I love the line you quoted "All bad poetry springs from genuine feeling." I agree. But what's behind it? The frightening notion that there aren't "genuine feelings." That we are constructed out of desire and self-deception. And oh hells-to-the-yes I would have sex with “Kazim Ali.” Over and over and over.
Listen, it might actually be time to confess something. I've just (in January) written my first "funny" poem. Well, it is a poem that I think of as "funny." It is terrifying to think of. The best part is that I was invited to be part of the 2012 Poetry Trading Card series where they have a photo of a poet on the front and then a poem on the back. I was thinking what poem to send them and I thought, well I guess it has to be this one.
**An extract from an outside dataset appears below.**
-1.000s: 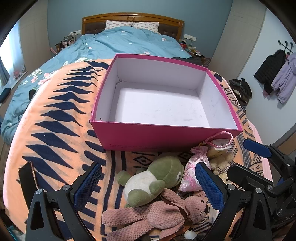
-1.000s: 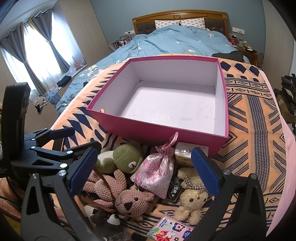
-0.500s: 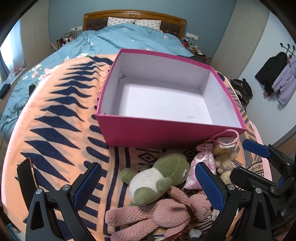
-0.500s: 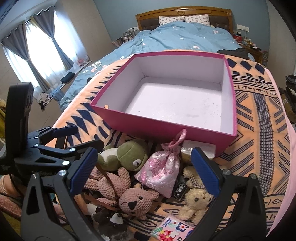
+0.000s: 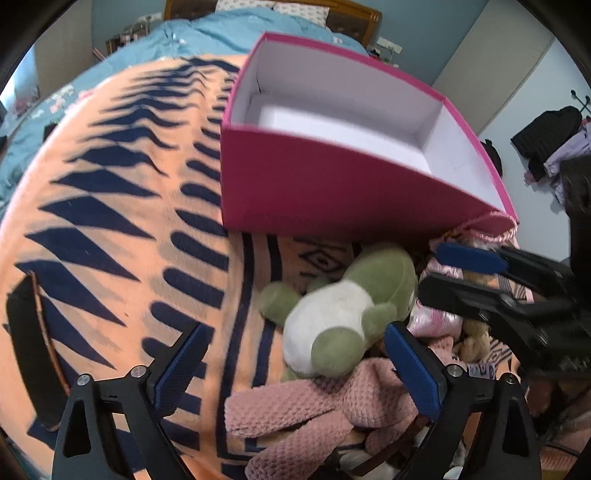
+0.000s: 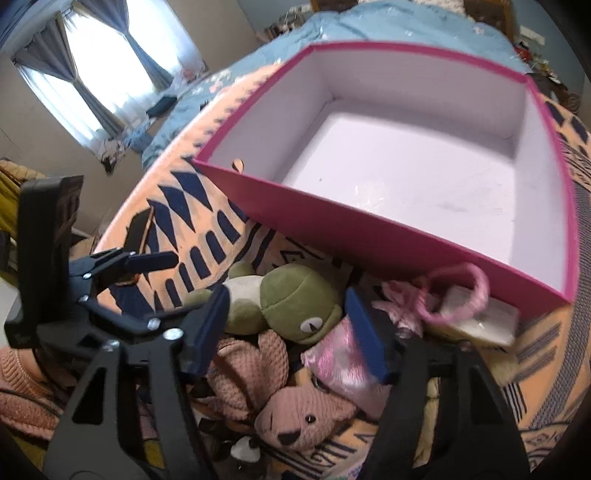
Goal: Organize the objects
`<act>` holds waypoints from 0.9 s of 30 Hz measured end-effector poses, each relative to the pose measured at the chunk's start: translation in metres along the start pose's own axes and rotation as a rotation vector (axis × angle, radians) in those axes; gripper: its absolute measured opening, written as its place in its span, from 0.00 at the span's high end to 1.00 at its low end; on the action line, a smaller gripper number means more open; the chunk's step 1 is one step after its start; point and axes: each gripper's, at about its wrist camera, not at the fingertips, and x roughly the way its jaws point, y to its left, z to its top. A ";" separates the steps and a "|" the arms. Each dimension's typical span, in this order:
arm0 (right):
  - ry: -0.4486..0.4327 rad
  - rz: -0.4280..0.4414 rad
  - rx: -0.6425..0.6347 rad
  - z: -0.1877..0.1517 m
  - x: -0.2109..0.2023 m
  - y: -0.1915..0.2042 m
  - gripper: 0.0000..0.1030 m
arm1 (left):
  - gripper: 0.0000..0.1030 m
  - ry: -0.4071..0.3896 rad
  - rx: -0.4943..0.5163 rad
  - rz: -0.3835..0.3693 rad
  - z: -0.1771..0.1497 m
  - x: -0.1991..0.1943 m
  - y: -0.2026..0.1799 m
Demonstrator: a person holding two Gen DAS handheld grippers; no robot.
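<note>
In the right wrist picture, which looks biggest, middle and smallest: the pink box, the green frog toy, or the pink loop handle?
1. Pink box, biggest by far.
2. Green frog toy.
3. Pink loop handle, smallest.

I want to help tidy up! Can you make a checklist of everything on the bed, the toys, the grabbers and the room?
Surface: orange blanket with dark blue pattern over the bed.
Job's things: pink box, nothing in it; in front of it a green frog, pink bear, pink pouch, beige bear.
Clutter: a black flat object on the blanket; small packets under the toys.
Grippers: left gripper open, closing above the frog; right gripper closing around the frog's head, touch unclear.
Cables: nothing seen.
Surroundings: blue duvet, curtained window, hanging coats.
</note>
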 end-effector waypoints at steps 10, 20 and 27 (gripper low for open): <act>0.115 -0.010 -0.003 0.007 0.040 -0.011 0.37 | 0.18 0.063 -0.045 -0.075 -0.009 0.019 0.009; 0.115 0.004 0.022 0.007 0.039 -0.017 0.44 | 0.49 0.088 -0.067 -0.191 -0.009 0.022 0.006; 0.077 -0.004 0.014 0.008 0.028 -0.007 0.45 | 0.49 0.045 -0.054 -0.181 -0.011 0.004 0.001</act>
So I'm stretching my wings. I'm not all dour and dreamy. Though I'm that.
JK: The shape of the Persian Fog is very amorphous. You can take on any shape, like Whitman [I actually just typed "Shitman"!!!]. My favorite I's are the ones that change in the process of moving through the poem. Are we in agreement on that? But I like my I's to surprise themselves, and not necessarily in a good way—they're frightened, toppled, by what they learn. Which is comedy, I think.
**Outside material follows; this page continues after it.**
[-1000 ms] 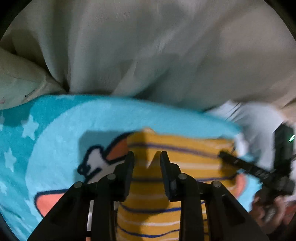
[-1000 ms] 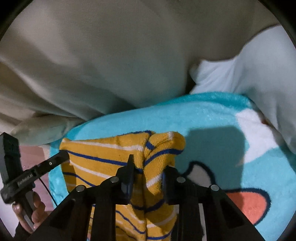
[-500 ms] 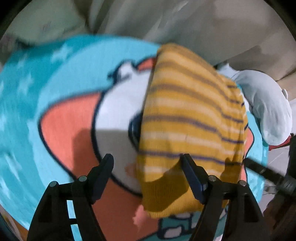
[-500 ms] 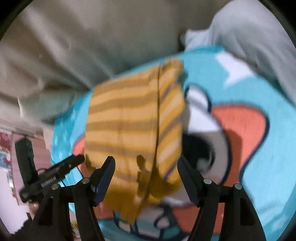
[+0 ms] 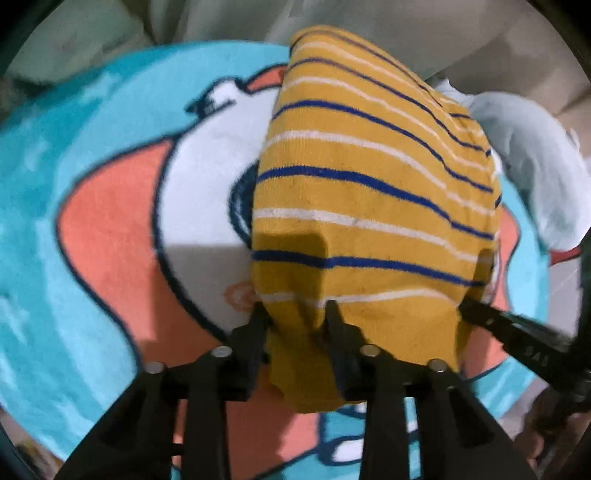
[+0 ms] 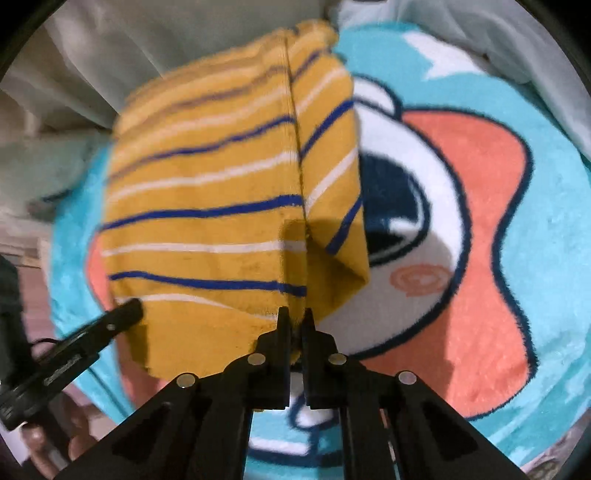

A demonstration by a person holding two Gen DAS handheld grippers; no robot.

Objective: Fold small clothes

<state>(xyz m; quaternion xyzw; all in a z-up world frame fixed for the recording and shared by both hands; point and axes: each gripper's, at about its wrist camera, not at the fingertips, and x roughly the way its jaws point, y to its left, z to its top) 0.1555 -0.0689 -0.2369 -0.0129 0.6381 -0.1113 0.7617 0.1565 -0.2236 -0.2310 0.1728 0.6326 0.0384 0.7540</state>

The intro essay to this little series talks about the Incongruity Theory, which states, “humor is perceived at the moment of realization of incongruity between a concept involved in a certain situation and the real objects thought to be in some relation to the concept.” And I think that realization can be frighteningly funny.
Here's a good question: Do incongruities have a home in your poems? Are there puzzles you can't solve in your poems?
And do you think Ashbery is funny? I think he's King of the Weird. Or King of the Incongruities. But he has never made me laugh.
Nin was probably just "taking the piss" as the Brits say.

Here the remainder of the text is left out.